## Your objective
Check every line below for the word "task" and copy the ones that have it.

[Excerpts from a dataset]
╭──

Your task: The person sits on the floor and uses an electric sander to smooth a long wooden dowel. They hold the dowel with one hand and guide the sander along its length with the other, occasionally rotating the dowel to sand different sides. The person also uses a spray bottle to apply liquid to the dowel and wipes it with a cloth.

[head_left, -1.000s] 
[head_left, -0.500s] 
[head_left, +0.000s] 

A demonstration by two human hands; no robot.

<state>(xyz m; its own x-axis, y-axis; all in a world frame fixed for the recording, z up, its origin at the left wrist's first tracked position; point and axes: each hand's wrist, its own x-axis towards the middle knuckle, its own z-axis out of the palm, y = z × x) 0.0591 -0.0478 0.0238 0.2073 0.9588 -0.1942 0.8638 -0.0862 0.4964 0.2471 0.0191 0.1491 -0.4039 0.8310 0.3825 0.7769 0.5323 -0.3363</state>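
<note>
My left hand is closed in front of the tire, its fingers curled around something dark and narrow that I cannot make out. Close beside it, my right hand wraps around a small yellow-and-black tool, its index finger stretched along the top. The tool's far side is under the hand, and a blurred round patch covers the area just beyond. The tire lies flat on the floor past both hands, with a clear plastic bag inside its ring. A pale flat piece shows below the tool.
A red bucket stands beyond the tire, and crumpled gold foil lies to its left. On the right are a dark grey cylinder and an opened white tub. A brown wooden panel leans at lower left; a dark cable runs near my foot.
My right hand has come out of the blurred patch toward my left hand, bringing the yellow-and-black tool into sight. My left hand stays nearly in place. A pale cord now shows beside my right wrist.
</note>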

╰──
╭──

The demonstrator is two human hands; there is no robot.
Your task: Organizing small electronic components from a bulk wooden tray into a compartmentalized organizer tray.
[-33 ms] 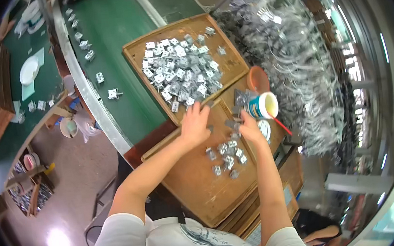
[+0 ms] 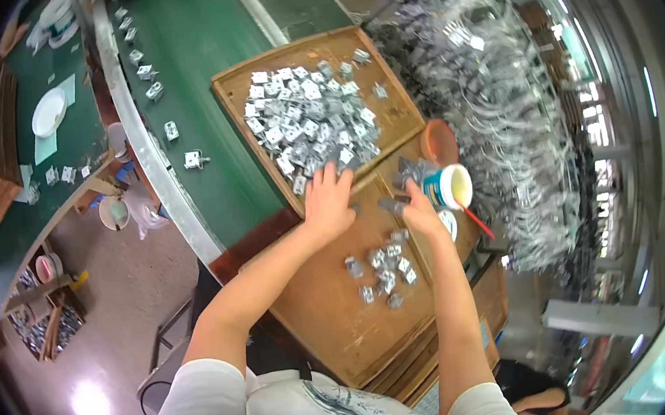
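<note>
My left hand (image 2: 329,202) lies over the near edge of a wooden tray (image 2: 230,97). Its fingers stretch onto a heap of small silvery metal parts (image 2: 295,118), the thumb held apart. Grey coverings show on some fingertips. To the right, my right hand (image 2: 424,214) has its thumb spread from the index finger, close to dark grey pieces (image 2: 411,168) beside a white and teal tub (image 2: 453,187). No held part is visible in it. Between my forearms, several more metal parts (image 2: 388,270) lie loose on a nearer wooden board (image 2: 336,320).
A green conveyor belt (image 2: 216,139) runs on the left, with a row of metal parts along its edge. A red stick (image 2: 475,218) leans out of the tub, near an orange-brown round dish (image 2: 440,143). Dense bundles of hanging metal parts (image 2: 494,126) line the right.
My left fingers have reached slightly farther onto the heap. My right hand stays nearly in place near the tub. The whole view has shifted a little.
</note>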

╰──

## Response below
Your task: The person sits on the floor and uses an electric sander to smooth a long wooden dowel. They hold the dowel with one hand and guide the sander along its length with the other, occasionally rotating the dowel to sand different sides. The person also uses a spray bottle to apply liquid to the dowel and wipes it with a cloth.
Your task: Organizing small electronic components from a bulk wooden tray into a compartmentalized organizer tray.

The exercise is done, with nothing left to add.